La valeur des mots Ils sont toujours à la recherche de la bonne phrase, du bon terme, jouant avec les mots qui sont leur quotidien. Voici leur histoire.
Alan Lyman
- Avocat. -
Enfant je me sentais l'âme d'un poète, j'aurais aimé être Yeats, Baudelaire, Parker ou Auden. Les mots étaient pour moi des bonbons au goût généreux et acidulé avec lesquels j'aimais jouer, créé, inventé. Mais en grandissant j'ai perdu une partie de mes rêves et de mes espoirs, et parmi eux, mes désirs poétiques enfantins. J'ai longtemps nourri des regrets à ce sujet, j'ai même culpabilisé d'avoir laissé le temps avoir raison de mes souhaits, de mes envies, de mon idéal. Mais aujourd'hui, quand je regarde derrière moi je n'éprouve plus d'amertume. Car ce n'était en réalité qu'une étape, une étape qui allait avoir des répercussions bénéfiques sur le reste de ma vie, mais cela j'ai mis du temps à le réaliser.
A dix-huit ans j'entrais à la prestigieuse université de Yale pour faire des études de droit. Mes premières années d'études me donnèrent l'impression de perdre définitivement la magie des mots. Chaque jour n'était que mémorisation d'ouvrages de droit, des différents codes, des jurisprudences. J'étais plus que jamais au contact des mots, mais ceux-là étaient indigestes, lourds, sans styles, sans beauté. Alors que j'en étais presque à me lamenter sur la voie que j'avais emprunté le déclic eu enfin lieu. Nous commencions à organiser des faux procès, chaque élève jouant un rôle, du juge au juré en passant par le témoin, le procureur et l'avocat de la défense. Et c'est à ce moment que les mots sont revenus, ont retrouvés leur fantaisie, leur attrait. J'ai redécouvert avec un plaisir indescriptible le bonheur des petits et des grands mots. Je me suis senti un autre homme enfin libéré des chaînes qui depuis trop longtemps m'oppressaient, me brisaient. Je suis sorti troisième de ma promotion et ai été engagé au célèbre cabinet bostonien Crane, Shore & Stark. Cela fait maintenant quinze ans que j'y travaille et je touche près de 600.000 dollars par an. Je suis l'un de leurs meilleurs éléments, chose dont je suis particulièrement fier.

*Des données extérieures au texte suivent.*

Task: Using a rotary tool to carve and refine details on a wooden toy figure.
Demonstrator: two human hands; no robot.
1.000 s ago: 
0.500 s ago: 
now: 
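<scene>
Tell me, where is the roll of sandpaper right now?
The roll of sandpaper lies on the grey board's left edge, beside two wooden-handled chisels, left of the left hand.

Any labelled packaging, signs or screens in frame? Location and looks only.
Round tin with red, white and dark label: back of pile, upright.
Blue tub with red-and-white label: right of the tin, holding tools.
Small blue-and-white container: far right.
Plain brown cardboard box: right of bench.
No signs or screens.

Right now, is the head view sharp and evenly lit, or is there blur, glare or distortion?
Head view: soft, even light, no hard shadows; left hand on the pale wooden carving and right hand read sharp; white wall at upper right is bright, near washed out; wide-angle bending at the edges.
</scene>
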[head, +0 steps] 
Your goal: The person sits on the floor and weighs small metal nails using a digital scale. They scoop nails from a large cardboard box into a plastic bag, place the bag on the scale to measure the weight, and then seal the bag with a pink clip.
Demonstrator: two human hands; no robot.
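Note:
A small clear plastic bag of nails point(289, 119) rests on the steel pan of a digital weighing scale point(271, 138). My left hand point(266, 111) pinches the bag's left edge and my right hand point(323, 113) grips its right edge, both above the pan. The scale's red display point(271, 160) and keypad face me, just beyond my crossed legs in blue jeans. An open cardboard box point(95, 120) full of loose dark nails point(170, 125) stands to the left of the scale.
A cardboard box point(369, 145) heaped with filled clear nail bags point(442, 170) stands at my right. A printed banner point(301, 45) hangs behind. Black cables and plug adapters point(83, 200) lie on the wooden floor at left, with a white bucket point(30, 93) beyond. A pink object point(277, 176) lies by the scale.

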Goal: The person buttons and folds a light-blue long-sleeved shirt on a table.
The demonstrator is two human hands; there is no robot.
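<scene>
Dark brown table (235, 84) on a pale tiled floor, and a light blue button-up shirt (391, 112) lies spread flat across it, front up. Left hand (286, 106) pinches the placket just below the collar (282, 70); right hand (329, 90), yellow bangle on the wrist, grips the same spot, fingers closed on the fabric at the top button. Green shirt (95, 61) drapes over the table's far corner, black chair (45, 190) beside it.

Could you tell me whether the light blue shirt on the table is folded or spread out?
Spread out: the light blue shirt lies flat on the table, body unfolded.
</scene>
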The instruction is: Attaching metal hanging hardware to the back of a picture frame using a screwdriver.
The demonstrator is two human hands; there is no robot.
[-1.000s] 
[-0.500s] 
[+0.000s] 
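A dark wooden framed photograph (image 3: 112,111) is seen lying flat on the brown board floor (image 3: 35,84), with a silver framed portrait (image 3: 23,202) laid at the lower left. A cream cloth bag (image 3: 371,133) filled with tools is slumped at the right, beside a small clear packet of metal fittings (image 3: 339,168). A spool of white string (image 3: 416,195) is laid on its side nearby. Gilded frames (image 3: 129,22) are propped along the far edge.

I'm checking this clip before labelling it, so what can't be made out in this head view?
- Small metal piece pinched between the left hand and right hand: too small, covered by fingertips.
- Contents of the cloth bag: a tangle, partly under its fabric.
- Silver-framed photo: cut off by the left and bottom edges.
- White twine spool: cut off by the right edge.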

J'aime le temps de la préparation des procès. Ses instants où je réfléchis à la manière dont je vais aborder les choses, à la réalité que je vais présenter au jury. Je suis assez maniaque pendant cette étape, mais cela me permet également d'être parfaitement préparé, prêt à toutes les éventualités. Mais dans ce temps figure deux moments plus particulier pour moi, ce sont les deux plaidoyers, celui d'ouverture et celui de clôture. J'éprouve une réelle jubilation à voir mon stylo plume glisser sur la page blanche, à voir les mots sortir les uns après les autres. Je me vois dans la salle d'audience, je vois les visages des jurés, j'entends le son de ma voix, vois les gestes que je ferais. J'aime passer un témoin sur le gril pendant d'interminables heures. J'aime faire naître le doute, faire pénétrer dans l'esprit des jurés que la partie adverse ne dit pas tout, qu'elle a tort. Mais par-dessus tout, j'aime les premiers et les derniers instants du procès, quand seul devant le jury je leur explique ce que j'attends d'eux. Quand je débute, quand je finis de tisser ma toile. Quand je mets en place dans leurs esprits les premières pièces du puzzle, quand enfin je leur fais voir le puzzle dans sa totalité. Quand à l'issue du procès je sais avoir distillé minutieusement les éléments qui me mèneront à la victoire.
Les mots de l'avocat et ceux de l'enfant n'ont en définitive que peu de choses en commun. Ils ont perdu leur bonhommie, leur naïveté et leur douceur pour devenir les instruments équivoques de ma réussite. Les mots sont devenus des lames acérés, prêtent à manipuler, ciseler la vérité, annihiler l'adversaire, laminer les témoins. Et j'y vois leur qualité première, cette possibilité qu'avec du talent, les mots deviennent ce que vous souhaitez qu'ils soient. Peu importe que vous soyez avocat, scénariste ou chroniqueur, en définitive il ne reste que les mots bien tournés, seuls devant l'éternité. Je ne recule devant rien pour gagner, quitte à franchir la ligne rouge de temps à autre. Mais je ne me suis jamais brûlé les ailes et c'est pour moi la seule chose qui importe avec le fait de gagner. Les mots sont devenus mon meilleur allié. Ils me permettent d'être ce que je suis aujourd'hui, un avocat redouté et renommé, un homme heureux et satisfait de sa vie. Un amoureux des mots en accords avec eux.